Venturi: “A marzo abbiamo affrontato il Mortirolo. Quando siamo arrivati vicino al grado di saturazione degli ospedali e’ stata dura continuare a raccontare che le cose andavano bene. Ma non abbiamo fatto i Trump della situazione, la cosa peggiore di tutte sarebbe stata minimizzare quello che succedeva. Abbiamo detto le cose come stavano, certo dando una speranza e una prospettiva. Oggi la situazione non e’ minimamente paragonabile a quella che abbiamo affrontato. Quei due mesi non sono passati invano, gli ospedali che abbiamo oggi sono ancora in stile ventesimo secolo, con molti posti letto ordinari e meno di terapia intensiva. Abbiamo capito che dobbiamo fare più sanità di territorio e utilizzare gli ospedali per queste cose. Il domani sara’ recuperare quello che abbiamo perso in questi mesi, ad esempio gli screening oncologici. Perche’ i timori non aspettano”.
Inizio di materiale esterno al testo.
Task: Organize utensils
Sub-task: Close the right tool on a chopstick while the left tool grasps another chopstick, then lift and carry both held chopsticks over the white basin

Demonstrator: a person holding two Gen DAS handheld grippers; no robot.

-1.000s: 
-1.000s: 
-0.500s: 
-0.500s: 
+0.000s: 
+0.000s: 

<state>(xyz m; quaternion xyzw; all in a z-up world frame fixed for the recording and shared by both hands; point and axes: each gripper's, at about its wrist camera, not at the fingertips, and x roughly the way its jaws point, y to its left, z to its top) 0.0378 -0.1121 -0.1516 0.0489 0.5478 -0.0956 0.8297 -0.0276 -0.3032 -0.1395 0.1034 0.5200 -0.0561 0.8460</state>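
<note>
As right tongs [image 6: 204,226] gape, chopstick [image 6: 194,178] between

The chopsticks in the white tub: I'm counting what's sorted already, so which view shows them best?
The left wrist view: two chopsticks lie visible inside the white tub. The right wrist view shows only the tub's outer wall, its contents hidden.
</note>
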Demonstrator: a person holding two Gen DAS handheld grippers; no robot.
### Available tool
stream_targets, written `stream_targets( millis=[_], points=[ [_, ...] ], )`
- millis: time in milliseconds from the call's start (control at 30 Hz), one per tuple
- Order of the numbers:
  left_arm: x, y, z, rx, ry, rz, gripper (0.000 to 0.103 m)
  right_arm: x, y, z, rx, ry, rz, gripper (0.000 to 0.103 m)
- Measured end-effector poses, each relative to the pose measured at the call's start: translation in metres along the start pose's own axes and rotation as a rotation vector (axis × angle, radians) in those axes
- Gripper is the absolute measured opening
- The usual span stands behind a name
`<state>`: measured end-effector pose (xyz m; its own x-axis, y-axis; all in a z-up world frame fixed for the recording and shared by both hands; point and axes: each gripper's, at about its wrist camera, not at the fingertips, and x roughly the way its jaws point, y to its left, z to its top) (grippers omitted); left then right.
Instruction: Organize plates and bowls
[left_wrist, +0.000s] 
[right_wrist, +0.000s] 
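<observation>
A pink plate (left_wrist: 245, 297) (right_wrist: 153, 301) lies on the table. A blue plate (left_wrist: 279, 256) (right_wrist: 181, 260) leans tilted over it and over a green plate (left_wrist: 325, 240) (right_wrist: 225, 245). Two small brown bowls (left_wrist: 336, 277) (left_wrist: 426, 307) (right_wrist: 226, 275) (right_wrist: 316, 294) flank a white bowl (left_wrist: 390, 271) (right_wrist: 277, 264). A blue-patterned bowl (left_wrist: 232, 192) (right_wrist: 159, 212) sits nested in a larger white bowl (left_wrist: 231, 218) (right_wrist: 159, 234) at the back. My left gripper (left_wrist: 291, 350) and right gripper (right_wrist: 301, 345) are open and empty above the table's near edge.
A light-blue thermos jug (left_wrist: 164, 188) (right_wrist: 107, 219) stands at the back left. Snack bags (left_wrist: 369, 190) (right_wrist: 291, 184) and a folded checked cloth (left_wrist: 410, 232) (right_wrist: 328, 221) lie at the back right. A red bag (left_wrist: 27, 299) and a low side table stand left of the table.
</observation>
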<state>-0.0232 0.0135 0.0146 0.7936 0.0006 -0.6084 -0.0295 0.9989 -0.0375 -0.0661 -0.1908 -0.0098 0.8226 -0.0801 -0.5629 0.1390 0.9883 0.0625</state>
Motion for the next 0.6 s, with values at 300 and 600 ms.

Bonaccini: “e’ uscito il valore della sanità pubblica, un povero che sia curato esattamente come un ricco. Per l’emergenza abbiamo già inaugurato 45 posti di terapia intensiva che rimarranno per sempre. E triplicare in pochi mesi i posti che avevamo e’ stato un miracolo. Gli ospedali di Piacenza, Cesena e Carpi saranno concepiti per il post-Covid. Abbiamo in mente di ampliarne e modernizzarne altri e fare altre 20 case della salute”. Ma dove li prendiamo i soldi per fare queste cose? Io penso che se una classe dirigente non e’ in grado di utilizzare il Mes e’ irresponsabile. Non possiamo tornare indietro.”